En la conferencia sobre el “Futuro de los Servicios de las Bibliotecas” el 28 de junio en Londres, el ministro de cultura, Ed Vaisey, negó que el sector s’encuentre en un estado de crisis. Al contrario (según él), esta “prosperando”. Su “resuelto optimismo” fue recibido con desdeño por activistas como el galardonado escritor de cuentos para niños Alan Gibbons – quien en su blog acusó a Vaizey de ”insipidez, evasion y manipulacion de la realidad” y apunto que si el “escenario pesadilla” anticipado por CILIP no ha  todavia ocurrido, solo es por la resistencia organizada de comunidades locales, como acciones legales, piquetes, protestas y cabildeo al parlamento, no por ninguna iniciativa realizada por parte del gobierno de coalición. En marzo del 2012, una alianza “Hablé por las Bibliotecas” (Speak Up For the Libraries) se formó con el objetivo de (en palabras de Dave Prentis, secretario general de UNISON, el más grande sindicato del sector publico del Reino Unido, con más de 1.3m de miembros) “asegurarse que el Gobierno no logre que las bibliotecas se extingan”.

Después, en abril, el “Movimiento de Acción por las Bibliotecas en Surrey” (Slam) ganó una sentencia en el Tribunal Superior que “el proyecto del consejo del contado de reemplazar bibliotecarios debidamente entrenados por un servicio de voluntarios en 10 de sus bibliotecas era illegal” (The Guardian). Como lo notó Gibbons en su blog, la campana “Salvar Nuestras Bibliotecas” tiene la firme opinión que los voluntarios deben servir de suplemento a los bibliotecarios aleccionados, en lugar de reemplazarlos”.  La batalla de un año por parte de residentes locales en Kensal Rise de Londres por salvar su biblioteca pareció perdida cuando, en el transcurso de la noche del 29 de mayo, trabajadores del municipio apoyados por la policía despojaron el lugar de libros, muebles, murales de los anos 30 y una placa marcando su inauguración en 1900 por Mark Twain. No obstante, desde entonces ha habido negociaciones con el consejo de Brent para que los residentes lo administren, siempre y cuando “no represente gastos para las autoridades locales”.

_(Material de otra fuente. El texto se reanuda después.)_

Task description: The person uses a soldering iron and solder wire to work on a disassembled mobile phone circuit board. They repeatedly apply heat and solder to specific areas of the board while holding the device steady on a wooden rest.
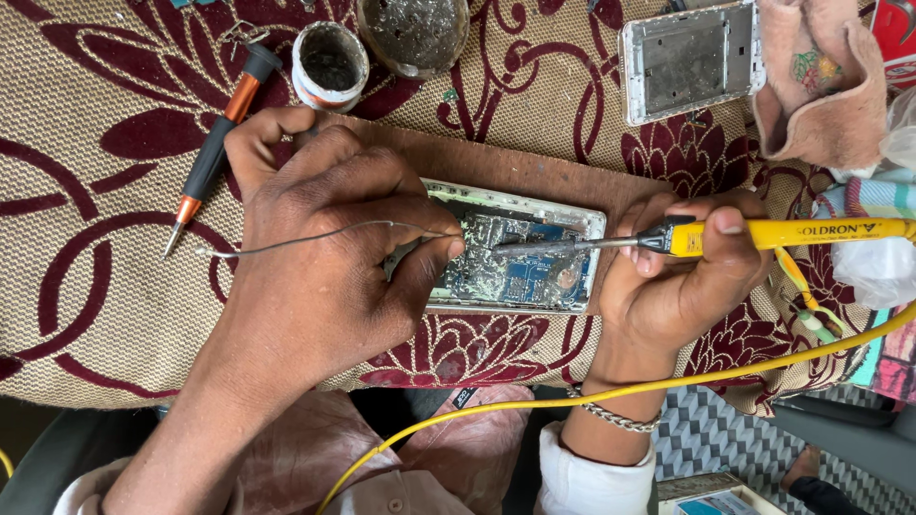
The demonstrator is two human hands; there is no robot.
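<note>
With the left hand (315, 257) fingers pinched on thin grey solder wire (315, 236) and the right hand (682, 277) fingers clamped on the yellow-handled soldering iron (763, 232), both tips best meet steadily over the opened phone's blue circuit board (520, 262) between them.

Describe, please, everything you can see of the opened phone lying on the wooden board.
The opened phone lies flat, lengthwise, on a brown wooden board. Its back is off: a silver-grey frame surrounds a blue circuit board with metal shields and small parts. The left hand covers its left end and feeds a thin wire to the board. The right hand holds a yellow-handled soldering iron whose tip meets the board near its upper middle.
</note>
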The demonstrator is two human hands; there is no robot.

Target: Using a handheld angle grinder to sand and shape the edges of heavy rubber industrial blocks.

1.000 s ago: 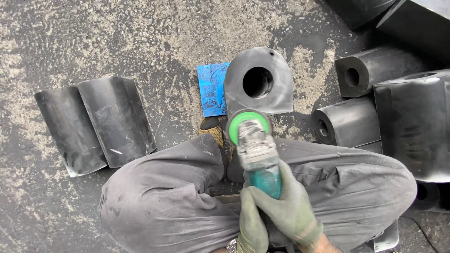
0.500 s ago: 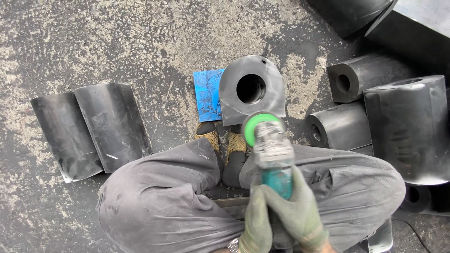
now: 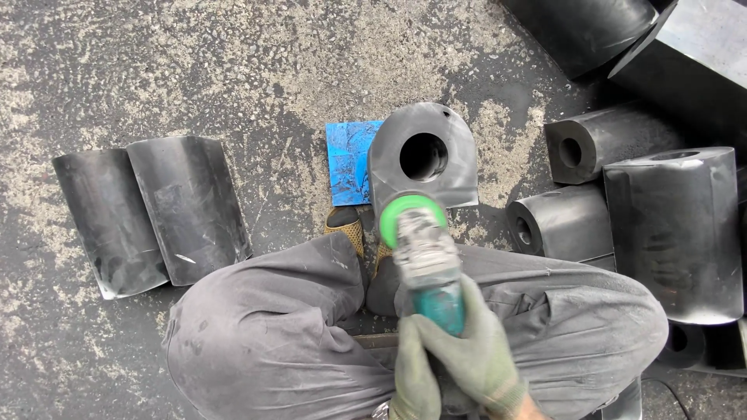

Esta semana (28 de junio), el animador de televisión Jonathan Ross reabrió la biblioteca comunitaria en Hampstead Garden Suburb, cuyo cierre fue rescindido por el Consejo de Barnet después de una petición que atrajo 2, 500 firmas. Un colaborador de “Hendon & Finchley Times” opinó que esto era “otro caso en que los (adinerados) residentes de Golders Green y sus alrededores recibieron un trato favorable de parte del municipio”. Estas historias exitosas parecen ser la excepción. No hay indicios de que “los consejos de Croydon y Wandsworth se estén retractando de sus intenciones de deshacerse de sus bibliotecas. Economizar dinero es su primordial y quizas única motivación” (PLN). Tal y como Ruth Bond, presidente de NFWI (Federación Nacional del Instituto de Mujeres) – el cual hace parte del “Speak Up for Libraries Alliance” – ha declarado, sus miembros “están consternados al ver al Gobierno observando silenciosamente mientras el servicio de biblioteca se desmorona lentamente. Acciones para garantizar el futuro de las bibliotecas británicas esta muy retrasada”.